- [Task item] In the listing that follows, count the lines that include "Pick", and answer with the total alone.

- [Records to process]

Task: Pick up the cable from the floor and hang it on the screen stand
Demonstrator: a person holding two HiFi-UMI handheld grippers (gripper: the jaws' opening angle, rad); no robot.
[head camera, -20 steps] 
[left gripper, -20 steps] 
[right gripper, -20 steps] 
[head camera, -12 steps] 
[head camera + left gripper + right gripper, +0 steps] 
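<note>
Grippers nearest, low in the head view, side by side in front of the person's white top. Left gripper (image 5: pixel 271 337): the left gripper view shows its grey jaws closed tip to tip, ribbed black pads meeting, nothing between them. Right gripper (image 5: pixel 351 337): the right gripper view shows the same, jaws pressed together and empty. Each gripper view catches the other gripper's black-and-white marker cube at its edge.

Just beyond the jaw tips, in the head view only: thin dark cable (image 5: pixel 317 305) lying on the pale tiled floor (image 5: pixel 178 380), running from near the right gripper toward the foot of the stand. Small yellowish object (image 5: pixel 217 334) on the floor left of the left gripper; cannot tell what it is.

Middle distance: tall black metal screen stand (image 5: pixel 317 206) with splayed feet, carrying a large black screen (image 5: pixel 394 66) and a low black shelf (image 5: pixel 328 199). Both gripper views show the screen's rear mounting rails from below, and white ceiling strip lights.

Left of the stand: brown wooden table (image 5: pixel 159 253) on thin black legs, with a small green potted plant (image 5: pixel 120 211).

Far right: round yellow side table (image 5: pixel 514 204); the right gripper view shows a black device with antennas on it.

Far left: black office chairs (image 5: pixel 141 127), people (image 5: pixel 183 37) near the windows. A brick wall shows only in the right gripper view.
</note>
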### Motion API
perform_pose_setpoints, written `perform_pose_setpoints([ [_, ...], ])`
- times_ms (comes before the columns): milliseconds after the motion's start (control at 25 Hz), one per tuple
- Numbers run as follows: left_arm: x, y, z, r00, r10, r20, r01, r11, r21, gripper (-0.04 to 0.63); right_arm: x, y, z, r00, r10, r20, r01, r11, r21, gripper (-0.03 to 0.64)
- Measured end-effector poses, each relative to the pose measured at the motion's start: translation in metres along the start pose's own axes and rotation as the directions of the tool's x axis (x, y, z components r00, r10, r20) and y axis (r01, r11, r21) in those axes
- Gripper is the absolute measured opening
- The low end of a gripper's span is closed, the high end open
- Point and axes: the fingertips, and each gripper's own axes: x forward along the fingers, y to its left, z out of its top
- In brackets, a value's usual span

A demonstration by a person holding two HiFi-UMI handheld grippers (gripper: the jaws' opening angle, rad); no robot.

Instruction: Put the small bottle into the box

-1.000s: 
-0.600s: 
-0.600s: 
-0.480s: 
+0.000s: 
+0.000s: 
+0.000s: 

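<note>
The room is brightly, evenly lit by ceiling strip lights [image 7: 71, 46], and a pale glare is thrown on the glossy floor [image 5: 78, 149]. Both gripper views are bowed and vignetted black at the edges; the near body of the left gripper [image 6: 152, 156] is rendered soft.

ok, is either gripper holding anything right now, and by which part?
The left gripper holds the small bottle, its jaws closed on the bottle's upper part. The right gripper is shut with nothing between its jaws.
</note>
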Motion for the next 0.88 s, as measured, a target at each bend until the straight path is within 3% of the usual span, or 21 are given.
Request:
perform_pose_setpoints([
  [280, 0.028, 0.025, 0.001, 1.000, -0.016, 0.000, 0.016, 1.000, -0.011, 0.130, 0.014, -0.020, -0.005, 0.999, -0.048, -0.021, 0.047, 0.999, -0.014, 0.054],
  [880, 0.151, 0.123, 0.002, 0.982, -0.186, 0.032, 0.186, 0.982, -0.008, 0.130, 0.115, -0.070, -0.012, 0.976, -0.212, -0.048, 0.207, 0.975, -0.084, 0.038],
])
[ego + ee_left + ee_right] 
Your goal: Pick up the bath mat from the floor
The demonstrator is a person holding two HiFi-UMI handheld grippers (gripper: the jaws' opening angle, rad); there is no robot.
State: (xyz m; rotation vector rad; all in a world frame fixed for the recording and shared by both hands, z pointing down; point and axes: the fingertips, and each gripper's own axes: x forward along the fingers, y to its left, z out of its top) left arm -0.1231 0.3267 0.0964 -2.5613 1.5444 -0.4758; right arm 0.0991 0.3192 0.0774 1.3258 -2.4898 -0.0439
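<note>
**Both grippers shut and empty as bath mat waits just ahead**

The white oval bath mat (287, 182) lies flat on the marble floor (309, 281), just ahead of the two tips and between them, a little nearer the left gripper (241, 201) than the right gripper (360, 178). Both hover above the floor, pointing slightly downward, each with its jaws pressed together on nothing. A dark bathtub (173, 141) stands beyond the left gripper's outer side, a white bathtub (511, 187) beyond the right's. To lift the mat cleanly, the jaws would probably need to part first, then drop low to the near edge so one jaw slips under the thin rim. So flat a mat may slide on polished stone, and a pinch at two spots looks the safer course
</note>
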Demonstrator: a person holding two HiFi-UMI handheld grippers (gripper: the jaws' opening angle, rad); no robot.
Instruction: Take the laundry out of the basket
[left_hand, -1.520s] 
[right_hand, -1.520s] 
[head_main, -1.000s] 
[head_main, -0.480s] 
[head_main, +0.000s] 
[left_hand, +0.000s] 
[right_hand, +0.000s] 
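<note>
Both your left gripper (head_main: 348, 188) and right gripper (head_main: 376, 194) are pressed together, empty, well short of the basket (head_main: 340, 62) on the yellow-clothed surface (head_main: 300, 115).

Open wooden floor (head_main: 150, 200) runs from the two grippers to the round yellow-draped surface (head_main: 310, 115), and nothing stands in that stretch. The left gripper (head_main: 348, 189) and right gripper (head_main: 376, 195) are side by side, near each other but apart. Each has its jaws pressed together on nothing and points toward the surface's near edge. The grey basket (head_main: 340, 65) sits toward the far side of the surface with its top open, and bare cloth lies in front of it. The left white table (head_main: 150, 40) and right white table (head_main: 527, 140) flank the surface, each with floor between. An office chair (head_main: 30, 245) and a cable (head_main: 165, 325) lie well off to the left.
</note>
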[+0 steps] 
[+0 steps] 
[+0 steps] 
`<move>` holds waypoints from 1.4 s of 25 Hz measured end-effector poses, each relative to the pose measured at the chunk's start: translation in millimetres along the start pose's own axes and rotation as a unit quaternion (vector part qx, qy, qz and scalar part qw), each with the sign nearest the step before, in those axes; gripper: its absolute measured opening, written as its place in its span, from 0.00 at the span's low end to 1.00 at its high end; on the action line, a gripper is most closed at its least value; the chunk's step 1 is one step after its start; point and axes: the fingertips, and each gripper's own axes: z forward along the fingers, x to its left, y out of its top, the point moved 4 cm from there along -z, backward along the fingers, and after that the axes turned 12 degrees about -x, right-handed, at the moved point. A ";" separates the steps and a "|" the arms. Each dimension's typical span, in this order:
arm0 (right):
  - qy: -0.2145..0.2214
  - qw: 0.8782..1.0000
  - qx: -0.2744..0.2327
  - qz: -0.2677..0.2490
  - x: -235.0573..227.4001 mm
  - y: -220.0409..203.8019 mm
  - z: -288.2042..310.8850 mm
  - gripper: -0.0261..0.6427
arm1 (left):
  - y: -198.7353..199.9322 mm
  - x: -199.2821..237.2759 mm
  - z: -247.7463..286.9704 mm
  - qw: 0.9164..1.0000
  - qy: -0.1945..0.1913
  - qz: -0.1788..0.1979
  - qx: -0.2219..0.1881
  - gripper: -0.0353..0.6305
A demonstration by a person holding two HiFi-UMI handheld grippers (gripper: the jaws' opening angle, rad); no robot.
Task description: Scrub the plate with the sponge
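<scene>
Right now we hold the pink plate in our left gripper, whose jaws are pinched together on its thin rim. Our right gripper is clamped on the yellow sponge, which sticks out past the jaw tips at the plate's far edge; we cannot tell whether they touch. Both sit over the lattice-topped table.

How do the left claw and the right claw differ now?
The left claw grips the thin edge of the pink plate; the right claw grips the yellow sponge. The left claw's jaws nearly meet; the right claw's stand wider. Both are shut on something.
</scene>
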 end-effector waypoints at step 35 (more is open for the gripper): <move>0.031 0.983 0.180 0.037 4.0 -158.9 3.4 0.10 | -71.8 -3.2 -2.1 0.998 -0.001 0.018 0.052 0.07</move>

- [Output] 2